-- Exercise requirements --
Please give the listing again in full, leaving out its images.

-- Supplied information --
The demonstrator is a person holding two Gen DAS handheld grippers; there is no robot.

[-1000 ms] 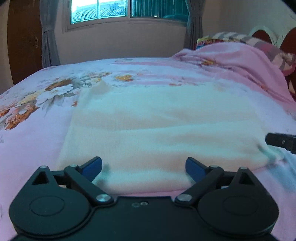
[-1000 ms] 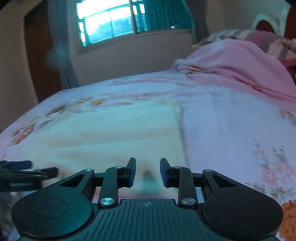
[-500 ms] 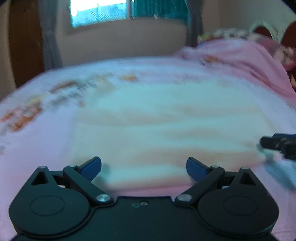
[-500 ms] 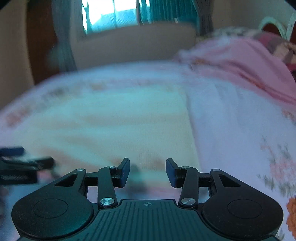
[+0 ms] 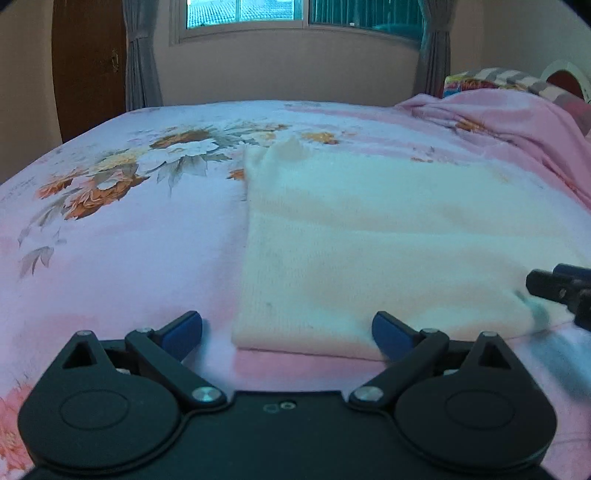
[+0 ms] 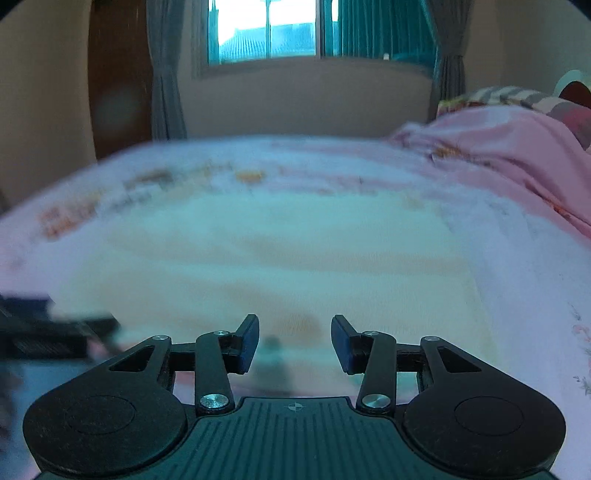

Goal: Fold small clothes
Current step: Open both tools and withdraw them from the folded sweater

-- Solution --
The demonstrator is a person holding two Gen DAS handheld grippers; there is no robot.

[-1000 ms] 
[-1000 ms] 
[-500 ms] 
[-500 ms] 
[+0 ms] 
[+0 ms] 

Goal: Fold small clothes
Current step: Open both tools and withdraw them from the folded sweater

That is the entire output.